WHAT TO DO: Retype all data exactly as given. Pictures should not be retyped.

RECORDS:
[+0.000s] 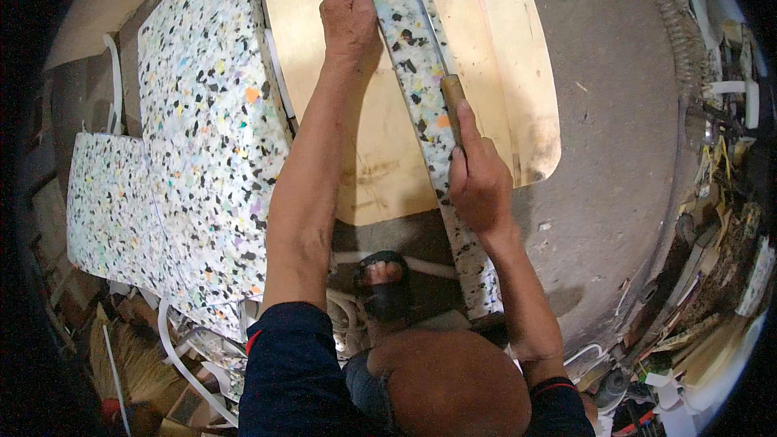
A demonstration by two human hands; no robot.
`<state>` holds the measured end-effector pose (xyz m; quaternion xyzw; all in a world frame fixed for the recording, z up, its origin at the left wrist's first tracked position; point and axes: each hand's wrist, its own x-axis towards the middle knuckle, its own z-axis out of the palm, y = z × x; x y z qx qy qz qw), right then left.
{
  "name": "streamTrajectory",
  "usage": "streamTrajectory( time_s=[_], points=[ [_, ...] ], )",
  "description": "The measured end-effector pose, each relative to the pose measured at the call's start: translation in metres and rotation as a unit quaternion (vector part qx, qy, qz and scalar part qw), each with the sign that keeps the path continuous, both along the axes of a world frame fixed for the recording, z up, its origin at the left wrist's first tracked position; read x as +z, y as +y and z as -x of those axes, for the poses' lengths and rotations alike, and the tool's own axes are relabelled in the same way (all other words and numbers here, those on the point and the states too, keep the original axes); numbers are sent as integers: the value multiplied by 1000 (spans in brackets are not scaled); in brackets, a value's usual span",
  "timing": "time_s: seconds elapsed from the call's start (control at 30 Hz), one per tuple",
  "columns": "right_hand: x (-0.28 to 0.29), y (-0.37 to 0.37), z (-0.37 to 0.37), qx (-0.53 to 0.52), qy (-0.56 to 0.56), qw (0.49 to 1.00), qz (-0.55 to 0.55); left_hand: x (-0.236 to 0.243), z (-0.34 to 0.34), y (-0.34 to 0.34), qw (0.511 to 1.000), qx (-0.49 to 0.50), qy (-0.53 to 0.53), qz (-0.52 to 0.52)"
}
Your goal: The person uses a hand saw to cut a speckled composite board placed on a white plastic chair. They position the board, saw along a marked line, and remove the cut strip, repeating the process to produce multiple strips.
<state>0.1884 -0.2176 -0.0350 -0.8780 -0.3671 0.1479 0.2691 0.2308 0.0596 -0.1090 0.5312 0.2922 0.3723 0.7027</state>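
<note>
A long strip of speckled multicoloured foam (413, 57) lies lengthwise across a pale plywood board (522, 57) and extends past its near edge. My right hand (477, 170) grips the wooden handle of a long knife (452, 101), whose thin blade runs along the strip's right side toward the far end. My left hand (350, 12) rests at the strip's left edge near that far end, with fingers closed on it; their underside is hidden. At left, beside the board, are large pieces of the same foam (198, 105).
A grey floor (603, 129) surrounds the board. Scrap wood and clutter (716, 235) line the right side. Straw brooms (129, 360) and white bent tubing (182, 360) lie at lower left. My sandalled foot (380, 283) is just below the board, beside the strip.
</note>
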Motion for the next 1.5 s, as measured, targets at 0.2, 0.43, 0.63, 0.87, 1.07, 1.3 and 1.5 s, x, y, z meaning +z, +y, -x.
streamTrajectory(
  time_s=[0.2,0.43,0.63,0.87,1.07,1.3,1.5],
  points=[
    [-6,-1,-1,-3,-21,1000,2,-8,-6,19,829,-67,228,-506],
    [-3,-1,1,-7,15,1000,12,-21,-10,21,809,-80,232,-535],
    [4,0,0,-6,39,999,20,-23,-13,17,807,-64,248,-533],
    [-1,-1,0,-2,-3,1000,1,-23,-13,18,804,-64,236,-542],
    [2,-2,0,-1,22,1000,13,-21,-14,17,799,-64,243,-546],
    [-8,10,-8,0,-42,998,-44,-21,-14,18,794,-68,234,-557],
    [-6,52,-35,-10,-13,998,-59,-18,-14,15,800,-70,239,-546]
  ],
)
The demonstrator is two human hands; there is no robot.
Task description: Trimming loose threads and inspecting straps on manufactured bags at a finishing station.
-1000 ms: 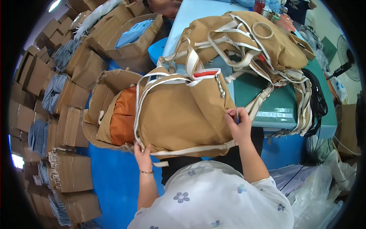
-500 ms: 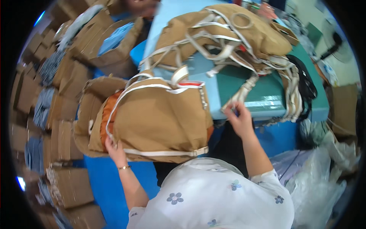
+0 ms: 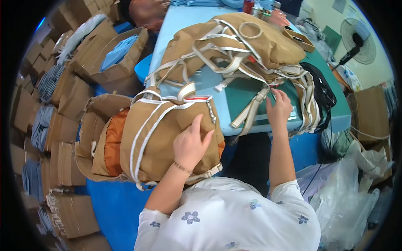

ANSWER TO THE PROBLEM:
[+0.000s] 
A demonstration by two human hands; no robot.
`<state>` holds the measured end-effector pose (xyz m; quaternion xyzw; all in a world frame fixed for the recording, z up, its origin at the left wrist's first tracked position; point and axes: each hand's wrist, its own x-axis towards the middle knuckle, its own z-axis out of the palm, y = z × x; x y z qx qy qz qw), right then left.
{
  "name": "streamTrajectory",
  "usage": "streamTrajectory( time_s=[_], points=[ [_, ...] ], )",
  "description": "The measured end-effector pose, each relative to the pose measured at the call's start: translation in metres and rotation as a unit quaternion (vector part qx, qy, qz and scalar part qw), each with the sign that keeps the path continuous, both along the axes of a world frame fixed for the recording, z up, its origin at the left wrist's first tracked position; read x as +z, y as +y and z as -x of those axes, for the poses' lengths and rotations alike, and the tool's own axes are relabelled in the same way (all other words and numbers here, those on the point and the states too, keep the original axes); numbers are sent as integers: the value multiplied by 1000 (spans in brackets are not scaled); in brackets, a value's usual span",
  "timing": "time_s: seconds elapsed from the call's start (control at 30 Hz), one per tuple",
  "columns": "right_hand: x (-0.28 to 0.29), y (-0.37 to 0.37), z (-0.37 to 0.37), qx (-0.53 to 0.52), qy (-0.56 to 0.56), qw (0.49 to 1.00), qz (-0.55 to 0.55); left_hand: x (-0.236 to 0.243), z (-0.34 to 0.34), y (-0.34 to 0.34), qw (0.511 to 1.000), qx (-0.49 to 0.50), qy (-0.53 to 0.53), qz (-0.52 to 0.52)"
}
Your goal: The person uses a hand saw to cut a speckled composite board placed on a white plastic chair. They position the board, saw along a marked line, and remove the cut strip, repeating the process to produce multiple strips.
<state>0.1884 -0.2176 -0.0350 -0.8780 -0.3671 0.1479 0.2691 0.2308 0.0596 -0.1090 0.5312 0.2922 0.3723 0.7027</state>
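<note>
A long strip of speckled multicoloured foam (413, 57) lies lengthwise across a pale plywood board (522, 57) and extends past its near edge. My right hand (477, 170) grips the wooden handle of a long knife (452, 101), whose thin blade runs along the strip's right side toward the far end. My left hand (350, 12) rests at the strip's left edge near that far end, with fingers closed on it; their underside is hidden. At left, beside the board, are large pieces of the same foam (198, 105).
A grey floor (603, 129) surrounds the board. Scrap wood and clutter (716, 235) line the right side. Straw brooms (129, 360) and white bent tubing (182, 360) lie at lower left. My sandalled foot (380, 283) is just below the board, beside the strip.
</note>
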Motion for the next 1.5 s, as measured, targets at 0.2, 0.43, 0.63, 0.87, 1.07, 1.3 and 1.5 s, x, y, z meaning +z, +y, -x.
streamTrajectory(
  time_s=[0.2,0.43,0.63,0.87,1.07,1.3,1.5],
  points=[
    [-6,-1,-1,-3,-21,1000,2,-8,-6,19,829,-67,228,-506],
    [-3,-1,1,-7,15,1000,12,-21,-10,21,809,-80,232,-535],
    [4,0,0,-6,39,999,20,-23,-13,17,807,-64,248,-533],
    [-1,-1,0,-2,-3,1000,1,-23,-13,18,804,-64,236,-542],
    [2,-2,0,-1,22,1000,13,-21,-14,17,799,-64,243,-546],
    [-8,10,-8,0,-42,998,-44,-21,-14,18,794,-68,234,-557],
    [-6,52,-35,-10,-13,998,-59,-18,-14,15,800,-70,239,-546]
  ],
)
The demonstrator is two human hands; there is no robot.
Task description: Trimming loose threads and inspecting straps on manufactured bags at a finishing station.
-1000 ms: 
-500 ms: 
+0 ms: 

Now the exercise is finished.